Angelo stood carefully, wiping some of the dust from his gray military fatigues. He carried an AK-47 rifle and wore a Beretta 9mm. pistol tucked into his belt. In a small cavity in the trench wall, he also kept an RPG tube and half a dozen rocket propelled grenades, carefully preserved for when they might have maximum effect. Just now, the enemy helicopter was too far away. He lifted his foot, trying to feel his with a gloved hand, but could tell nothing about how bad the injury was. There was no time to pull off his leather boot and two layers of socks, and look for bruises or swelling. Besides, the pain seemed to be stopping. He tried to put it out of his mind, glancing over at his nephew, Curtis, who looked concerned --as if some minor injury mattered, when both of their lives might end at any moment.
"I'm okay," Angelo said, lowering his foot to the door of the trench and testing his weight on it gingerly trying not to cry out when it hurt more than he expected. "Really, I'm okay."
Another shell landed close by, with an ear-splitting explosion. The never-ending noise of battle could drive you mad. That was one of the military purposes of any bombardment: to break the enemy's nerve.
There was nothing for it but to fight on, try to survive until the Resistance leadership actually did something. Even as he thought that, he realized it was too late. They couldn't last more than minutes, hours if they were lucky. Soon it would be dark, but the attack would probably go on. Even with a lull, they were as good as defeated. They couldn't hold out for days while the Resistance leadership worked out how to help—or if it was prepared to sacrifice them. How much were their lives worth, he wondered. How valuable was the territory that they held loyally for John Connor's militia?
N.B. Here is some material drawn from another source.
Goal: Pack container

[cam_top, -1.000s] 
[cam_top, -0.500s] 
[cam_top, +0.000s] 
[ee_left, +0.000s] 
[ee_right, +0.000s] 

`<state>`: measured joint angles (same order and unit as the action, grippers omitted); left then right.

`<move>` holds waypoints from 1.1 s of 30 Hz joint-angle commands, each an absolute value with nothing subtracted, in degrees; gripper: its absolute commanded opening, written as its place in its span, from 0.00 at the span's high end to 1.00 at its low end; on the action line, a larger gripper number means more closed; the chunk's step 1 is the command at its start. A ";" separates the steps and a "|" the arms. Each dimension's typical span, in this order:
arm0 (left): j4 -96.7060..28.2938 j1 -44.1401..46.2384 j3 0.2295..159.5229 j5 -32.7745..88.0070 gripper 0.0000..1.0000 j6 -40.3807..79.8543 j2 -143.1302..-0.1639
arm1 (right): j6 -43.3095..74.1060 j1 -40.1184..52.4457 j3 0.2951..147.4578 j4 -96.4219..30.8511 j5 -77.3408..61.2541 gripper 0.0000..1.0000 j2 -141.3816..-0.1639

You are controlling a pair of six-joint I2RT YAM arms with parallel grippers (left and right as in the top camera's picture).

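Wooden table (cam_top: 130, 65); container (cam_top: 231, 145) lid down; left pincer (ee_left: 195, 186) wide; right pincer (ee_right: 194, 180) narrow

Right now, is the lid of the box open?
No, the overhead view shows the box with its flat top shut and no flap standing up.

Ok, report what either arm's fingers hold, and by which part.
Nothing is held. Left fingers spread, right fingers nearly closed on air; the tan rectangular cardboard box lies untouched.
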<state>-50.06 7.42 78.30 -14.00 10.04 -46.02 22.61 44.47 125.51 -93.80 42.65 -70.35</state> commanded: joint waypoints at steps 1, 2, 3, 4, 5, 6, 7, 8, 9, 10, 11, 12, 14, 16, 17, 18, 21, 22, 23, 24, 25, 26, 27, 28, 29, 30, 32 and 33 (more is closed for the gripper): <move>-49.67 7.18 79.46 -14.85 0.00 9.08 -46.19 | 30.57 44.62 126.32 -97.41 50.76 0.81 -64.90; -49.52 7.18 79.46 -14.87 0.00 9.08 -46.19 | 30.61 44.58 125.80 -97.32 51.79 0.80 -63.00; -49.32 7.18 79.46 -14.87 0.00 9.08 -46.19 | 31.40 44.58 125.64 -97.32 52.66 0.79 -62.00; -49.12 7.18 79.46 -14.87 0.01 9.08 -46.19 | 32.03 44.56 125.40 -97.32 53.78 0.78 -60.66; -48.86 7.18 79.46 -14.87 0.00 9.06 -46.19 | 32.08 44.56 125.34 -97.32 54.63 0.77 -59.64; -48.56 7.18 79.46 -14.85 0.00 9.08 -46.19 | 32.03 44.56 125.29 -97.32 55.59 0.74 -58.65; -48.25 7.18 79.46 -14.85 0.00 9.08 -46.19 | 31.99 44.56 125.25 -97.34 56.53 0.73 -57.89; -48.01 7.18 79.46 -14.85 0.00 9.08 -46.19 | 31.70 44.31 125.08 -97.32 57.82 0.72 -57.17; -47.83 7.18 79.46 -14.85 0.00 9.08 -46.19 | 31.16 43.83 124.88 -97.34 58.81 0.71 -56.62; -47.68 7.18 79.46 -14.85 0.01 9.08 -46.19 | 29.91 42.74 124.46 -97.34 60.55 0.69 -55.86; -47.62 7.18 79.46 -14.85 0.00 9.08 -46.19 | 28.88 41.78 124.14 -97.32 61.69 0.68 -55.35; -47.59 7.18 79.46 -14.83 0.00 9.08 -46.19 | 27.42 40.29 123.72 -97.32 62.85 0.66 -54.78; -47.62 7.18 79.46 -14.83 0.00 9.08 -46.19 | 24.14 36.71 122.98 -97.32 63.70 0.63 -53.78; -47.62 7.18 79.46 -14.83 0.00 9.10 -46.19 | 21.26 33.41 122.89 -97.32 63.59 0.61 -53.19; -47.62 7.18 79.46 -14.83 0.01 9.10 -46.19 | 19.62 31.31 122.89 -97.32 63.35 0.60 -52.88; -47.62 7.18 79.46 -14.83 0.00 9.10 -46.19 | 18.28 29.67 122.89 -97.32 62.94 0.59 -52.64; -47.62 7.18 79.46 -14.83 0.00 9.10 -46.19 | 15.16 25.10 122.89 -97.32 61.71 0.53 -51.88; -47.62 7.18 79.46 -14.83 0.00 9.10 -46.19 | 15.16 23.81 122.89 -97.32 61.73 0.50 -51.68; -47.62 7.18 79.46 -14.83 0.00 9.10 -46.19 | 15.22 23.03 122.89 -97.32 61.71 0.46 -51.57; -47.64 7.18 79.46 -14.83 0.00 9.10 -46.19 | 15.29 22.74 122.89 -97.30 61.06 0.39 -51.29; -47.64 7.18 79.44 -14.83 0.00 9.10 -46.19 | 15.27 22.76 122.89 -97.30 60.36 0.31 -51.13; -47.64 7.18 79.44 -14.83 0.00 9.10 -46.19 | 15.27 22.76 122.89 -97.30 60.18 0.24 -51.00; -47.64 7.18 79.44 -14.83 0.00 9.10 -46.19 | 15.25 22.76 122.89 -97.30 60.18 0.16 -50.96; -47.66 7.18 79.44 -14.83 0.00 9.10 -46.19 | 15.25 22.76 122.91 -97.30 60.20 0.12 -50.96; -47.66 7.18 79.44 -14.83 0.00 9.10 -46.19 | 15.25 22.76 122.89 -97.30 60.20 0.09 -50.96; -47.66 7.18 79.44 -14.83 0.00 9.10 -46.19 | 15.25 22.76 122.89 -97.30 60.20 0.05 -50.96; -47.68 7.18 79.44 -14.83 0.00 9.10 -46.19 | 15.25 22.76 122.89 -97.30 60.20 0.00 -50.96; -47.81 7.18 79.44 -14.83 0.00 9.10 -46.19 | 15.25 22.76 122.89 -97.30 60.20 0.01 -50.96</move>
While people shouted, fired back with rifles, machine guns, and impact grenades, Angelo's black, crossbred dog, Kukulkan, kept surprisingly calm. He was well trained to sit through a firefight without panicking. Just one thing made him bark wildly: the appearance of a Terminator. But there were no Terminators in this battle: human being fought human being in the old struggle for territory and power, dating back thousands of centuries.
Ramona Vasquez squeezed into the trench from one of the tunnels that connected it with other trenches, and led to the deep, armored bunkers that Raoul Tejada had built here many years before. Ramona had been fiercely loyal to John Connor's cause in its latest struggle against the Rising Army of Liberation. Her father had led the Rising Army in its original form, three decades before, but he'd allied himself with the Resistance when his forces had first been defeated here—trying to attack this very estancia. Many veteran fighters from the Rising Army, and their sons and daughters, had stood by General Connor, while others revived the old name, the old ambitions of local power and glory.
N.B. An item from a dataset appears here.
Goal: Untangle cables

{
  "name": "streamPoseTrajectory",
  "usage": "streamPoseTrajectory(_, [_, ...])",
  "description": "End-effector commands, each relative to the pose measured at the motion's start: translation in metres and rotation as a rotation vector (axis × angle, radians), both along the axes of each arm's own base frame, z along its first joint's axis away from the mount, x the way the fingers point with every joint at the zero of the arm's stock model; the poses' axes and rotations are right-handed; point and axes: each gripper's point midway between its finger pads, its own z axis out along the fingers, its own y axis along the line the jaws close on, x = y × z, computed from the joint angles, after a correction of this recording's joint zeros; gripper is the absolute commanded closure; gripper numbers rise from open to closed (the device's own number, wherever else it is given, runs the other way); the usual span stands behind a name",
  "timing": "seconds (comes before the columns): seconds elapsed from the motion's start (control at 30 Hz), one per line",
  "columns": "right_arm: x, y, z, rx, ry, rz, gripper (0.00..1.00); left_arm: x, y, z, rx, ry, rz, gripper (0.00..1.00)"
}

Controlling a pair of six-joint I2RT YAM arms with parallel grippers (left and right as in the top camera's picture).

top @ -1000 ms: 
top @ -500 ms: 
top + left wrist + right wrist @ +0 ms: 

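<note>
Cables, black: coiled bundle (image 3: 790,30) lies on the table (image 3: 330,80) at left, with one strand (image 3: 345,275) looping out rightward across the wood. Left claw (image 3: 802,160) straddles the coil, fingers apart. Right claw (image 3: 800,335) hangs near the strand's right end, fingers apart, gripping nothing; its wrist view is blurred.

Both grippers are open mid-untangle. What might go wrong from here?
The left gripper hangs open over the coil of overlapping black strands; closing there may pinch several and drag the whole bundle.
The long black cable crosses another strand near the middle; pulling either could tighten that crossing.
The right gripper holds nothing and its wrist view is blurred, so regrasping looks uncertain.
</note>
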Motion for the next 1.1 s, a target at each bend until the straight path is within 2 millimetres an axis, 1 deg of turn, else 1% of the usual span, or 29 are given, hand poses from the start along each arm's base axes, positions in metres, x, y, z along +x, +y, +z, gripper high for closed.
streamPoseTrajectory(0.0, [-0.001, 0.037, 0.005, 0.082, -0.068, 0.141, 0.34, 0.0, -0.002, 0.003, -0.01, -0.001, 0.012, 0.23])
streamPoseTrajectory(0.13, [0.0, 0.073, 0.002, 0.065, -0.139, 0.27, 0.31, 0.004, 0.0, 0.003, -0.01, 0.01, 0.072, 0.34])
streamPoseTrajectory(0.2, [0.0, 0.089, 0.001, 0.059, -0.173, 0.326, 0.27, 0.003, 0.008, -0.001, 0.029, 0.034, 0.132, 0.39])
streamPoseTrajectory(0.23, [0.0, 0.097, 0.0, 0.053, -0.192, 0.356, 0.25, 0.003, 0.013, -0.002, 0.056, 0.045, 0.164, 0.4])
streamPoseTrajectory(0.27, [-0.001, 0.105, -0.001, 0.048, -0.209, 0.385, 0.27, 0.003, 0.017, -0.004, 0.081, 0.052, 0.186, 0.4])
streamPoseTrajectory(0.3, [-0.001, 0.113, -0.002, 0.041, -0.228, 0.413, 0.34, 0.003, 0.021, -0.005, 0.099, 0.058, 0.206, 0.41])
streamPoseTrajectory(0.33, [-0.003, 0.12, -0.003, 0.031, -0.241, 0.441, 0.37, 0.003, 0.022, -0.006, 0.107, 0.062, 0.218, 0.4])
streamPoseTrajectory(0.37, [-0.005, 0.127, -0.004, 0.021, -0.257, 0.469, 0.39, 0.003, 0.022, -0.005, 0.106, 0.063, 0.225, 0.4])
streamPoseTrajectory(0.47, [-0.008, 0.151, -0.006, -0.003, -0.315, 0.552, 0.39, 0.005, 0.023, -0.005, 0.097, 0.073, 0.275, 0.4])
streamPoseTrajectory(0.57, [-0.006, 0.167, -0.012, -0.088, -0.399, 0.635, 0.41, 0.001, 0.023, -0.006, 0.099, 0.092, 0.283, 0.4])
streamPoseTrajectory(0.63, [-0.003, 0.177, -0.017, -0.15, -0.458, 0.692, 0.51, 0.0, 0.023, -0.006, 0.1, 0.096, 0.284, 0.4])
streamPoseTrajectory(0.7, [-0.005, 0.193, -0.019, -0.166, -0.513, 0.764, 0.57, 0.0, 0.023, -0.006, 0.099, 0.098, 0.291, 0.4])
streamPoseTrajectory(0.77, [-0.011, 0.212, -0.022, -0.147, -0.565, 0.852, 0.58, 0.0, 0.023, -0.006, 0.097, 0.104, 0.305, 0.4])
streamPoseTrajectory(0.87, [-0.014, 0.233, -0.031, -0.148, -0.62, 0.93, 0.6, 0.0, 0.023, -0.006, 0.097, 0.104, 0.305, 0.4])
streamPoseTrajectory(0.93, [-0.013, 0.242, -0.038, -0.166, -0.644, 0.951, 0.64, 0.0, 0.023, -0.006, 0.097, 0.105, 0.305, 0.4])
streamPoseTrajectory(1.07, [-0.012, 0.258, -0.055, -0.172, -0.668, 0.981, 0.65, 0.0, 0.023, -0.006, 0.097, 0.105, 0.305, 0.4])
Ramona offered her hand to Kukulkan. The dog sniffed at her with little interest, not making a sound.
"What happened?" Angelo said. "Did you have any luck?"
She shook her head vigorously. "I spoke to Gabriela Tejada. She is in New York for some kind of summit with General Connor. I told her if they don't hear from us after tonight it means we've all been captured or killed. She's got the message—I couldn't have been clearer."
"Can't she get help to us?"
"She didn't promise anything."
"Damn! It's already too late. This is desperate."
"I know," Ramona said. The gunfire and shelling never let up. "I told you.. .I couldn't have been clearer."
"This used to be her property. I suppose it still is."
"We're not the only ones under attack. She says there are no loyal forces they can get to us. We have to hold out."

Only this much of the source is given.